:: ASSIGNMENT ::
Begin at the line containing "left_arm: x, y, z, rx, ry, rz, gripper" in the entries below and end at the line containing "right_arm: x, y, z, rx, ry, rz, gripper"; transcribe that range exactly and nothing outside it.
*** INFORMATION PROVIDED ***
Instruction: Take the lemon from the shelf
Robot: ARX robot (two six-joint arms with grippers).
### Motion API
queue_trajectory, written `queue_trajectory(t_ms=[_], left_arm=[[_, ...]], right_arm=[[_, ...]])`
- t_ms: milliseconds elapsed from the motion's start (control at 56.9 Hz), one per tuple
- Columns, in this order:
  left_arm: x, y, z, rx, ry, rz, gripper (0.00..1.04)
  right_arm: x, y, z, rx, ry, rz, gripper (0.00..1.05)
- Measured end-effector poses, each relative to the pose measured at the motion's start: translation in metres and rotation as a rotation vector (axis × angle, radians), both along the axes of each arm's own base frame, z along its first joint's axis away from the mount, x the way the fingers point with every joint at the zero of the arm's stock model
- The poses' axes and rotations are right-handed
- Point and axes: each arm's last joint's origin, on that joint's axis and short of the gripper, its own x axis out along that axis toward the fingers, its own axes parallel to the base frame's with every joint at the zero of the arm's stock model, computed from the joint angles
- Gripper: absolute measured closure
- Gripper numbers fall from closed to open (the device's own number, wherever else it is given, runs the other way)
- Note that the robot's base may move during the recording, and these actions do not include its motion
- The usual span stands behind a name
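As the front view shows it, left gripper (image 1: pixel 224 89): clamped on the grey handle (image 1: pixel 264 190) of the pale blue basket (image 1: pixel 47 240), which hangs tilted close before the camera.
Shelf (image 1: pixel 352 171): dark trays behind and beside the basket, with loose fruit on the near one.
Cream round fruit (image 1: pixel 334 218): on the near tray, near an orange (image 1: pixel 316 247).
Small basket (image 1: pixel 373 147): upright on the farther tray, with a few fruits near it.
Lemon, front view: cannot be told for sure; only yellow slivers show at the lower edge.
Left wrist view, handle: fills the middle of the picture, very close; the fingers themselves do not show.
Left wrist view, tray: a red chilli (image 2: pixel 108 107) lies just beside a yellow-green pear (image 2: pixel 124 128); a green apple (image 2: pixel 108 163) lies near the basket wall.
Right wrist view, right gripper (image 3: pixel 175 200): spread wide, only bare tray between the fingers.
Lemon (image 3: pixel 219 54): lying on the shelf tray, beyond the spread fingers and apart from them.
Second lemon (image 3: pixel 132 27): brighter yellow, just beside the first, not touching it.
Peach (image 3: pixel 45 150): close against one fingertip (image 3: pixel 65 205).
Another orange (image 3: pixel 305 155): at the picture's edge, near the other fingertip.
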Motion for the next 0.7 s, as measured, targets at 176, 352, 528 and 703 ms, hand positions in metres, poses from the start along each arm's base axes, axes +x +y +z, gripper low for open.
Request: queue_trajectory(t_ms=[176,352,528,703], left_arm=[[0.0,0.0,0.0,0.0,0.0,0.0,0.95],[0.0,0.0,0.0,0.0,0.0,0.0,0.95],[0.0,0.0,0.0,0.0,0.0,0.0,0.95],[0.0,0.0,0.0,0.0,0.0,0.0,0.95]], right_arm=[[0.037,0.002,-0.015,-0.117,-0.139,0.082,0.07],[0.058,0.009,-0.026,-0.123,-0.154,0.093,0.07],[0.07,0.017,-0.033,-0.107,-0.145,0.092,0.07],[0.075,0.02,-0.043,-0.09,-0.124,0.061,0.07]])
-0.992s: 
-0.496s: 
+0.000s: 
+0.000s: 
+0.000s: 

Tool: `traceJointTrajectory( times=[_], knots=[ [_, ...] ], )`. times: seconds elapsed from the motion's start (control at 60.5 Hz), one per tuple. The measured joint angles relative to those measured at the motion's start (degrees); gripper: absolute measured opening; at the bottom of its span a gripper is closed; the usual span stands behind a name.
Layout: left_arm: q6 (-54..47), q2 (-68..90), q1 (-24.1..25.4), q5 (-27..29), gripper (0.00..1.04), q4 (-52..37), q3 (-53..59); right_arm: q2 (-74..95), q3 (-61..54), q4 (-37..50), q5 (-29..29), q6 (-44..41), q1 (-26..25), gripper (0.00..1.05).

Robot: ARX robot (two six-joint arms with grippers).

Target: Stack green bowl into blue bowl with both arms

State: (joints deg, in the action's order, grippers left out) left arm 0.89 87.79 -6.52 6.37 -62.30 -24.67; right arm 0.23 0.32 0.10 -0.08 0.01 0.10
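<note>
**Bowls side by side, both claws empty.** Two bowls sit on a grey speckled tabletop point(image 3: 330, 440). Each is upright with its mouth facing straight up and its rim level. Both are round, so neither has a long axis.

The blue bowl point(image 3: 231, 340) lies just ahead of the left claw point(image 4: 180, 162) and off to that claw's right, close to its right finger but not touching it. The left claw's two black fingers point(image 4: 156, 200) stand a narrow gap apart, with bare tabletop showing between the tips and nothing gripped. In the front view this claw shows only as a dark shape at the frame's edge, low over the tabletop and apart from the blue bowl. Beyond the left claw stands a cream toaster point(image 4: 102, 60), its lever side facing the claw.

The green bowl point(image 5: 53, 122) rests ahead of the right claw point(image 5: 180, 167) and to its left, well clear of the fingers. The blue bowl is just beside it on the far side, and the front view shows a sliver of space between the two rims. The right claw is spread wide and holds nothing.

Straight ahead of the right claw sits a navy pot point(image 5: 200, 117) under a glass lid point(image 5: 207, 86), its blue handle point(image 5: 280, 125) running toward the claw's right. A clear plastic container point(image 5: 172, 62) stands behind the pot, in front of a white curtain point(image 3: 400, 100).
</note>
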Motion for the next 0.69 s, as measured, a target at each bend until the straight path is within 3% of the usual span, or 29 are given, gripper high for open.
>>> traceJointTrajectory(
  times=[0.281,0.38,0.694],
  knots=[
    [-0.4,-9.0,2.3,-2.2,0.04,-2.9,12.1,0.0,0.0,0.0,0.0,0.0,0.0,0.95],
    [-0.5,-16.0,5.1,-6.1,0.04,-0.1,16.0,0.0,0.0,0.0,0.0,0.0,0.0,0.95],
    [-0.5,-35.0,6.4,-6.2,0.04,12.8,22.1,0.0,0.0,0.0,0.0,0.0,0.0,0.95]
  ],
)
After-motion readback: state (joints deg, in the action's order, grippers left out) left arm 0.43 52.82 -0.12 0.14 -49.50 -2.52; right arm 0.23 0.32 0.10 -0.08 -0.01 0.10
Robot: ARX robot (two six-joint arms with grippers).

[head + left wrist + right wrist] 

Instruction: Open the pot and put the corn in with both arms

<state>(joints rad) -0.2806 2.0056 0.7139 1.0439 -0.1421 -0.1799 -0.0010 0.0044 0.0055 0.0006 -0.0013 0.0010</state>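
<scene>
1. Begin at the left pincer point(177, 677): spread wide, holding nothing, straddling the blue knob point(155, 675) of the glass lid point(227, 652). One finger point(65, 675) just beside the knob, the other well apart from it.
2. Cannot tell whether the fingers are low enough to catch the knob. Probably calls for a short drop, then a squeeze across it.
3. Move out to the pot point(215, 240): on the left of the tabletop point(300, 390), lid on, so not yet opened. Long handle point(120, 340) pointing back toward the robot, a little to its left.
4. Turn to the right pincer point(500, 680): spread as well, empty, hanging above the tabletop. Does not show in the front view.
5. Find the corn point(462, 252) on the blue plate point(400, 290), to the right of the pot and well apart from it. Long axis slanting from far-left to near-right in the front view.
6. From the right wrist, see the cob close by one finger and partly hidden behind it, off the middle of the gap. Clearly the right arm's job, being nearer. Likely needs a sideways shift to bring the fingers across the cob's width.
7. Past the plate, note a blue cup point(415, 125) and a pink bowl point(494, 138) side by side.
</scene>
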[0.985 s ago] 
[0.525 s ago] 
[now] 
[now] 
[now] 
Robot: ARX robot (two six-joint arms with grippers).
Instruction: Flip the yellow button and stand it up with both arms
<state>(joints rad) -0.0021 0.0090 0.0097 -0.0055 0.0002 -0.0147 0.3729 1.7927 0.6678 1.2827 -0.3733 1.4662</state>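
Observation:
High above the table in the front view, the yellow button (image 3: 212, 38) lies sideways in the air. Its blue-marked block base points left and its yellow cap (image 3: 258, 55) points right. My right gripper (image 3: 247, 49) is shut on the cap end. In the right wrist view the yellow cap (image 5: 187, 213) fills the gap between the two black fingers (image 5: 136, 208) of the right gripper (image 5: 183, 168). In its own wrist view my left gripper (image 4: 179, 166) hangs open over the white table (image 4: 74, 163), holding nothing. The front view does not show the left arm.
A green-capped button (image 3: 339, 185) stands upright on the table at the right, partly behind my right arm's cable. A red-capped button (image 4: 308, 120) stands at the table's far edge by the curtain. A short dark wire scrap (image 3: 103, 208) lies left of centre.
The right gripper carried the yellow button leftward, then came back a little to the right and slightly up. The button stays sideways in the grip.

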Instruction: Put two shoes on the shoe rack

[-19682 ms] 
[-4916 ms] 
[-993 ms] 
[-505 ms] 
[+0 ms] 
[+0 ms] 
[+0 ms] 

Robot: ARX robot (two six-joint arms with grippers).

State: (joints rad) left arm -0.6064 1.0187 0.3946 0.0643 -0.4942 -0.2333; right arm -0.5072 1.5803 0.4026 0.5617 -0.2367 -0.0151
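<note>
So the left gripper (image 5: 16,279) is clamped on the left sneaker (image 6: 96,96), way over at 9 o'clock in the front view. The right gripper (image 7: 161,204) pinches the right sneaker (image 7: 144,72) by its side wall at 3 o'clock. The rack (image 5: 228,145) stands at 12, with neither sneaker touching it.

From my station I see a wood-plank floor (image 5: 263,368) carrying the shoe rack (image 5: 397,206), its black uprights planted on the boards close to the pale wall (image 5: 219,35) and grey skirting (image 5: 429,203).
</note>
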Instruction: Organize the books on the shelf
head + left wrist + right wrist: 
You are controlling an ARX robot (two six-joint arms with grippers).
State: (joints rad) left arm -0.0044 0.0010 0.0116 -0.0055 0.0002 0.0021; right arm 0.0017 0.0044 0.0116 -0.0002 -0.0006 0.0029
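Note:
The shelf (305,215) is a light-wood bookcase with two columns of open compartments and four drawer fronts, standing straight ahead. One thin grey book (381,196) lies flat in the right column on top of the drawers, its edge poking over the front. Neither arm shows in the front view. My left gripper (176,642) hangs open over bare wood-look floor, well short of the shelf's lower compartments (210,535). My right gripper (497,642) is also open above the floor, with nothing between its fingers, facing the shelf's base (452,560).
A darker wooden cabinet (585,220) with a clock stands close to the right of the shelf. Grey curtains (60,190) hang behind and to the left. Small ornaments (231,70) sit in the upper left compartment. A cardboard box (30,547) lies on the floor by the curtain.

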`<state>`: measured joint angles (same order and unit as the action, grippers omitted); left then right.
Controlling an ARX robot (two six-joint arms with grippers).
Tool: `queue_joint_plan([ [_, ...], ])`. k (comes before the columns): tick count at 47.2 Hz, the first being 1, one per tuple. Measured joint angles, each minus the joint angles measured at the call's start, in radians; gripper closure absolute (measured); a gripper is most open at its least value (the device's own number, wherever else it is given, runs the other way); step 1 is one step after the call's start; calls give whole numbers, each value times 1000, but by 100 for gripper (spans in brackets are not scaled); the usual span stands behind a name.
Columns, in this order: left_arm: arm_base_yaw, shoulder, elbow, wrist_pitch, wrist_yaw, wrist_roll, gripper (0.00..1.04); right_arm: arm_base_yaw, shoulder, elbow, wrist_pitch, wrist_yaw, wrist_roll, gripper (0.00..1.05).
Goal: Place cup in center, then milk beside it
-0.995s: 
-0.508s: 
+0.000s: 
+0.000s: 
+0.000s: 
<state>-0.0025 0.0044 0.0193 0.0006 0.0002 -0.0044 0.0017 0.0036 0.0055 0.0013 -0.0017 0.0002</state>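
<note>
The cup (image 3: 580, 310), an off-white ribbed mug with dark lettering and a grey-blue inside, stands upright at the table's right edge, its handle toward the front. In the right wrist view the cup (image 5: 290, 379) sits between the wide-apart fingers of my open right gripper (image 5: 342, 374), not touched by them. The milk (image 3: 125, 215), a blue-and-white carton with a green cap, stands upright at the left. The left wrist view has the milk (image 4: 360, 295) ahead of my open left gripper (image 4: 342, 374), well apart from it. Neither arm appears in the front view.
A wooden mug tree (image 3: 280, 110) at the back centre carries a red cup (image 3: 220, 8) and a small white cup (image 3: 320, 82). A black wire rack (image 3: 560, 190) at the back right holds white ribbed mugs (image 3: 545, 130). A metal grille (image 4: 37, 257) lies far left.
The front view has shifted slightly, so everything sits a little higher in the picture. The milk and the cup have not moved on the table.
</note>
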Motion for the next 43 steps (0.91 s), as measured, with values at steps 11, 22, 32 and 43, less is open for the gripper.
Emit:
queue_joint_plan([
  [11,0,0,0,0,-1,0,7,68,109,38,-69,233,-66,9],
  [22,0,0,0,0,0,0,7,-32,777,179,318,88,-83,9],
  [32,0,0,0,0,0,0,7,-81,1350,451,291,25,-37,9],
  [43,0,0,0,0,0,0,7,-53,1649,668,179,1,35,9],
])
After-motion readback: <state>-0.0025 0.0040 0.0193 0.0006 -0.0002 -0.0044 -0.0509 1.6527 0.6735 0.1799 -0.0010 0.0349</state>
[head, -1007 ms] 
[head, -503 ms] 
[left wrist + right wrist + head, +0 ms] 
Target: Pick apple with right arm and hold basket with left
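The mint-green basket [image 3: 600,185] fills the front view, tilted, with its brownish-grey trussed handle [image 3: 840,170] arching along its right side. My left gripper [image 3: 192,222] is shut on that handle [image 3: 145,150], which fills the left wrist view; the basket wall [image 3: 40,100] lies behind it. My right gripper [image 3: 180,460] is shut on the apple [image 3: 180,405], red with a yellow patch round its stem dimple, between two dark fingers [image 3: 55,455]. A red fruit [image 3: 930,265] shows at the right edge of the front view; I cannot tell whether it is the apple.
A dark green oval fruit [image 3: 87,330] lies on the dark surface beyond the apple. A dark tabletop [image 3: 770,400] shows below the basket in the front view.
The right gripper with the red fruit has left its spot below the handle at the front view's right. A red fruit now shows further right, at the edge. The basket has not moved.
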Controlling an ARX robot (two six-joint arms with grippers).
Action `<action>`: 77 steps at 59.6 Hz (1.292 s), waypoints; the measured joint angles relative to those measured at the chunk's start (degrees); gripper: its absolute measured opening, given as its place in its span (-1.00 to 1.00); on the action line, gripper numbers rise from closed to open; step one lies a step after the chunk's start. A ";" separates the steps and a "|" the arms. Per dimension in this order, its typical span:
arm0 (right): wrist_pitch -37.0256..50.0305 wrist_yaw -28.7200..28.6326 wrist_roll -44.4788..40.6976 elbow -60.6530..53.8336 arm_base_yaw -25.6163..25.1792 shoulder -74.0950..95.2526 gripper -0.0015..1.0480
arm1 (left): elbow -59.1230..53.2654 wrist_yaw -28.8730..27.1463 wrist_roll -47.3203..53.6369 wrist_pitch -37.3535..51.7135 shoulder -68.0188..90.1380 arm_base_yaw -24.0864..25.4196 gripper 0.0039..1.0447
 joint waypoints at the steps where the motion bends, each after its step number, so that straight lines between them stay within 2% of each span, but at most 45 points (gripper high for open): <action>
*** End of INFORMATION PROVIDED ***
:: WORKED SOLUTION ::
  left_arm: x, y, z, rx, ry, rz, gripper (0.00..1.04)
  right_arm: x, y, z, rx, ry, rz, gripper (0.00..1.05)

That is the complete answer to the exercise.